After reading the data below, copy out every line that contains the word "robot".

- [Given records]:
------------------------

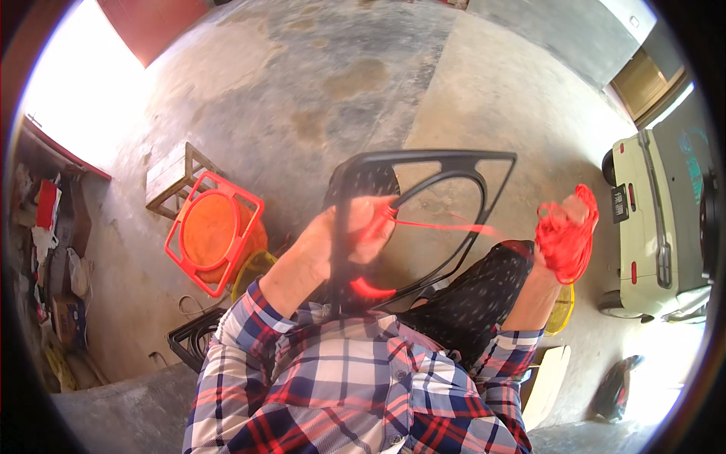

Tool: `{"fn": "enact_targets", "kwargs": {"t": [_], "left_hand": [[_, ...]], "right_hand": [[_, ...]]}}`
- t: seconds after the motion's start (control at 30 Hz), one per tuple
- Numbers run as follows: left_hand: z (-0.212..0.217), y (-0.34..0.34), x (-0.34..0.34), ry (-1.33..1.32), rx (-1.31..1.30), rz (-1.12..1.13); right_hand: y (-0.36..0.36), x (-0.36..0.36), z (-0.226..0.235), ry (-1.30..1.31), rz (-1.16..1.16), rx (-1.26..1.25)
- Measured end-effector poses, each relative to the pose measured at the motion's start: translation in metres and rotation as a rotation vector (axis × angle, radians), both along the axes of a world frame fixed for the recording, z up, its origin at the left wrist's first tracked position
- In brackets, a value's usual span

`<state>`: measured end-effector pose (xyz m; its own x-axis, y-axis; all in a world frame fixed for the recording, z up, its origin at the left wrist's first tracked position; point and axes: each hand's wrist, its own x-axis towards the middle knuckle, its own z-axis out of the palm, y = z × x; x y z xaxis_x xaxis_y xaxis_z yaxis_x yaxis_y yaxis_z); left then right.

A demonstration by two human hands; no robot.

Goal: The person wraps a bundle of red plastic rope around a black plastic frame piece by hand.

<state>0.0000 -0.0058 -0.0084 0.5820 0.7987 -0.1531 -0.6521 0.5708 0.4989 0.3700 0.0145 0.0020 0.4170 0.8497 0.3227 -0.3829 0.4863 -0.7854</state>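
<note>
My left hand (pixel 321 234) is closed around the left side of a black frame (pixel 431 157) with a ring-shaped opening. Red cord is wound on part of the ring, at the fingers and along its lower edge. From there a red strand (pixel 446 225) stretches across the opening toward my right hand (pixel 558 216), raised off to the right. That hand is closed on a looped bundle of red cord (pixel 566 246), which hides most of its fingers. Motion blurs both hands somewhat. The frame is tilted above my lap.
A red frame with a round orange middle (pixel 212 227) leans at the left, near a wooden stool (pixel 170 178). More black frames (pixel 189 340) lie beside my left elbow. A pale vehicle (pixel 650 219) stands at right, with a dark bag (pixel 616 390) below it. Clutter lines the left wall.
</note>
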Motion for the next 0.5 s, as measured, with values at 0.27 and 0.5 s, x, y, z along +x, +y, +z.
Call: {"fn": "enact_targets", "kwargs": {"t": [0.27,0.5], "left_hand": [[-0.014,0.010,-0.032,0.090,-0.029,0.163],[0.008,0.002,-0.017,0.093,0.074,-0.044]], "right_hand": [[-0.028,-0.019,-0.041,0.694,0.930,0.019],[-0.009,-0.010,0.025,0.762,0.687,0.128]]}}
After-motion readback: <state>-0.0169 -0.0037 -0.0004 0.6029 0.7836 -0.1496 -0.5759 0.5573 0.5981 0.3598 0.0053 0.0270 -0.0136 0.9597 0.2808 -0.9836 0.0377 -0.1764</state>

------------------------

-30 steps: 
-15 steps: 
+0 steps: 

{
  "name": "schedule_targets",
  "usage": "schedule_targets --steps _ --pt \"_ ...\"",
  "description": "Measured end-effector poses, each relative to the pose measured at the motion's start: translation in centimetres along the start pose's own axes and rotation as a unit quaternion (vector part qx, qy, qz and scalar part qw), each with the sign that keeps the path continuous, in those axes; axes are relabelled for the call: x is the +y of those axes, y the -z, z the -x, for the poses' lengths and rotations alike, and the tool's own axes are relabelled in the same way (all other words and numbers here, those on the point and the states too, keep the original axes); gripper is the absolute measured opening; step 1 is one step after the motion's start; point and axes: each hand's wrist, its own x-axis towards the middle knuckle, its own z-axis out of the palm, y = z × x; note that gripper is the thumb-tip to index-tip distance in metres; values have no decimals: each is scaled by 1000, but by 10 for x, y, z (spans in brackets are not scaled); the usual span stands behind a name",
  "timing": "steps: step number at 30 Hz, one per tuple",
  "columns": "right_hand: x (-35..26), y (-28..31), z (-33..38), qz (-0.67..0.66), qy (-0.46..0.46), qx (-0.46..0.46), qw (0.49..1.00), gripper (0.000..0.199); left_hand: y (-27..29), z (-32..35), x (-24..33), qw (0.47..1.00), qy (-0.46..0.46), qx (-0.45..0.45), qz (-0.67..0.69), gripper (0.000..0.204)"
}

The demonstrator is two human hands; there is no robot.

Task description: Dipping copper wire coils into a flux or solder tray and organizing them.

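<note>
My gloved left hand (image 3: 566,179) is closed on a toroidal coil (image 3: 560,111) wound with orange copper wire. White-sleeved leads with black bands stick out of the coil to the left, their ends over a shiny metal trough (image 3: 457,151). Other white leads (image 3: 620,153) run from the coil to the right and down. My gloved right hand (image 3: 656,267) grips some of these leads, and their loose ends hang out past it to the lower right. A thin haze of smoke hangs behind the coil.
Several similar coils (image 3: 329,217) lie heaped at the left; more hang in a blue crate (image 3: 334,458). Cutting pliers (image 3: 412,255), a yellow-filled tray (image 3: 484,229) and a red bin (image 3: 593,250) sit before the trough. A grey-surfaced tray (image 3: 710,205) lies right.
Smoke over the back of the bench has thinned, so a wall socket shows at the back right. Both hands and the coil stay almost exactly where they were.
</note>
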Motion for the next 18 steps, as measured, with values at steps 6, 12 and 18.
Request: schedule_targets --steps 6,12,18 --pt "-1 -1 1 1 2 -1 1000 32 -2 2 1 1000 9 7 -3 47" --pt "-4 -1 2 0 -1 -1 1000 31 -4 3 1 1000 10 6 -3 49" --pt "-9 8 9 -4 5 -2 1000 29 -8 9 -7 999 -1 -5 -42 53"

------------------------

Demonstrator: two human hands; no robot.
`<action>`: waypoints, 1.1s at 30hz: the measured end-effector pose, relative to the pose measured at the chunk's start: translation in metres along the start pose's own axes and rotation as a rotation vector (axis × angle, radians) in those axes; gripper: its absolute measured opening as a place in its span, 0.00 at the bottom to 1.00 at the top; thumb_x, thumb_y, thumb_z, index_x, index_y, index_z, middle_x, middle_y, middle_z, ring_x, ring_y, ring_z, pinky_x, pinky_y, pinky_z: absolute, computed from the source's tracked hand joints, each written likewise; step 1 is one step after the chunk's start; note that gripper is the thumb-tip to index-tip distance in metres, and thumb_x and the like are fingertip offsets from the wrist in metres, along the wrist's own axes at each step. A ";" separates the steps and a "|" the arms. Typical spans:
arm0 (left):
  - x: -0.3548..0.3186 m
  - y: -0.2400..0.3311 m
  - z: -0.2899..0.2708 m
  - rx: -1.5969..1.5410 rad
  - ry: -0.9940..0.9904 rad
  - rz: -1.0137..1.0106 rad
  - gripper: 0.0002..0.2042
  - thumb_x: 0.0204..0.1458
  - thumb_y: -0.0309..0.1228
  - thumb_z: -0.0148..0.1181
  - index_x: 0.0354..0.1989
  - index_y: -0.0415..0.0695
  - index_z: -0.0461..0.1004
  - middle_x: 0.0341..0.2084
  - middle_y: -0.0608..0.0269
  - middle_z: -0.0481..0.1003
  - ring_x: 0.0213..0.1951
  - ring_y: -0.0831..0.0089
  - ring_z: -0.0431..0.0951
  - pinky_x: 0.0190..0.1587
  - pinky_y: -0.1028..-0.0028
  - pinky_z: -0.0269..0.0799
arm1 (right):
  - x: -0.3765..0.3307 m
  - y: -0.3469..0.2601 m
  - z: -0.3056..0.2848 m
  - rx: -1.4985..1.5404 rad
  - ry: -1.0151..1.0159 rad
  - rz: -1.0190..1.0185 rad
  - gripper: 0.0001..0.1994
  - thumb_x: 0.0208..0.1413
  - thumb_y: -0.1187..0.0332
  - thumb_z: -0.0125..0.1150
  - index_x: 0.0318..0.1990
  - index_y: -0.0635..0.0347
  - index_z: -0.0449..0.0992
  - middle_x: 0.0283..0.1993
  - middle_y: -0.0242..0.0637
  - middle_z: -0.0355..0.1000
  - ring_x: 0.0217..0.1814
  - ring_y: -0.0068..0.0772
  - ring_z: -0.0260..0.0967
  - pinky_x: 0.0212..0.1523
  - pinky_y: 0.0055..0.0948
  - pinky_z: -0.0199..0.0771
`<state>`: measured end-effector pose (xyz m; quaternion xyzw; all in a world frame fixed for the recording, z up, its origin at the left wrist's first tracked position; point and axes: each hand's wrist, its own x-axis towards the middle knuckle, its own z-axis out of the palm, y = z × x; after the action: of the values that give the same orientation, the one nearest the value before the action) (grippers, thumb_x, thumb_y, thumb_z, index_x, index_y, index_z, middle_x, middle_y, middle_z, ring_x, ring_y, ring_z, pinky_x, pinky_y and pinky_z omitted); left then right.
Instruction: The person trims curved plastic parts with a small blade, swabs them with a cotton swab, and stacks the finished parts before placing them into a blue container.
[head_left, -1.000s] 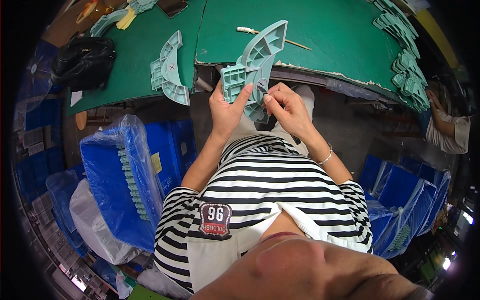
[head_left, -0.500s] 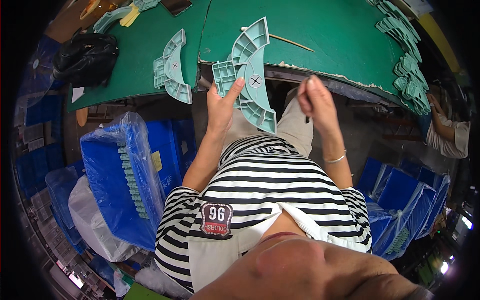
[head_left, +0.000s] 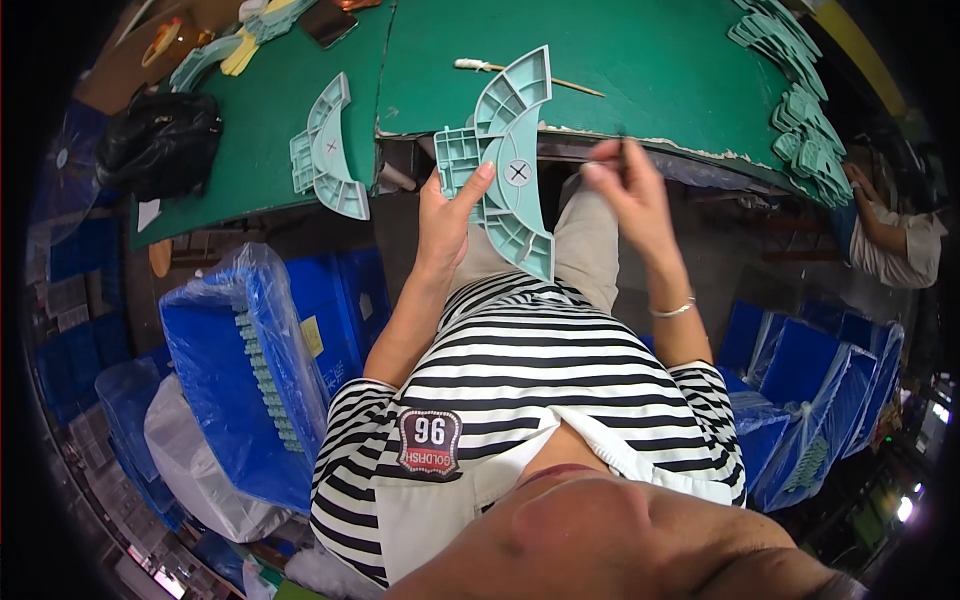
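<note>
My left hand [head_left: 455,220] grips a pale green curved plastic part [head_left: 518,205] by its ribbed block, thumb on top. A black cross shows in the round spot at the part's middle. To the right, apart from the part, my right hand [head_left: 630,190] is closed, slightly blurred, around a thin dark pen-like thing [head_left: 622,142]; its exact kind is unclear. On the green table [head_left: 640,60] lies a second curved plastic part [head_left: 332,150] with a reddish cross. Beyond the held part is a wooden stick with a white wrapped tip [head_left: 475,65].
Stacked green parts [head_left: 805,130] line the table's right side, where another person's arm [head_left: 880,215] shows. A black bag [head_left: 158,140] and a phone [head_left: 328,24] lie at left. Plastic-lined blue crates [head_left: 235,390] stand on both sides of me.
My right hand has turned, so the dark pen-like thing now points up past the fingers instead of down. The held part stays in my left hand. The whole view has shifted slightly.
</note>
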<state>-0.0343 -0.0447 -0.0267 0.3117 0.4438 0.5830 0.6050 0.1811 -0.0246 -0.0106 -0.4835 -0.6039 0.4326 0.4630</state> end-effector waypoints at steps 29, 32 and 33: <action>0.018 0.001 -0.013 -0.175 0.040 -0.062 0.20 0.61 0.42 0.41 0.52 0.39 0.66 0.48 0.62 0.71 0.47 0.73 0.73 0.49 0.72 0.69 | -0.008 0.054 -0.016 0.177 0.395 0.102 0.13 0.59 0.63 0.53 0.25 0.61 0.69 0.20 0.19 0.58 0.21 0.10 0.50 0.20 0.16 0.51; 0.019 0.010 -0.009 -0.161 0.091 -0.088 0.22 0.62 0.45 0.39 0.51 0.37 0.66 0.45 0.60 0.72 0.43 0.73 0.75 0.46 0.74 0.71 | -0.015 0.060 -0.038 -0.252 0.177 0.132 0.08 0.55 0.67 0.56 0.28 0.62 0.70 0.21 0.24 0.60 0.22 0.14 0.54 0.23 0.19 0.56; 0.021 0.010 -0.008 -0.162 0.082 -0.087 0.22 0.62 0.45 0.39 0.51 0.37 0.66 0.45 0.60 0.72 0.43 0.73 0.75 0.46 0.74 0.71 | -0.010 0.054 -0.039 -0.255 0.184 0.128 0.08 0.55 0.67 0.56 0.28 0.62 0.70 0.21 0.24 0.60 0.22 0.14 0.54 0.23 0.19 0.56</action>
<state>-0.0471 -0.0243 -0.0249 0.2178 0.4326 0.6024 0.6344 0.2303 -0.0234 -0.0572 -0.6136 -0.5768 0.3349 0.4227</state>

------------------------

- [Task result]:
A demonstration by two human hands; no robot.
The demonstrator is two human hands; there is no robot.
Demonstrator: two human hands; no robot.

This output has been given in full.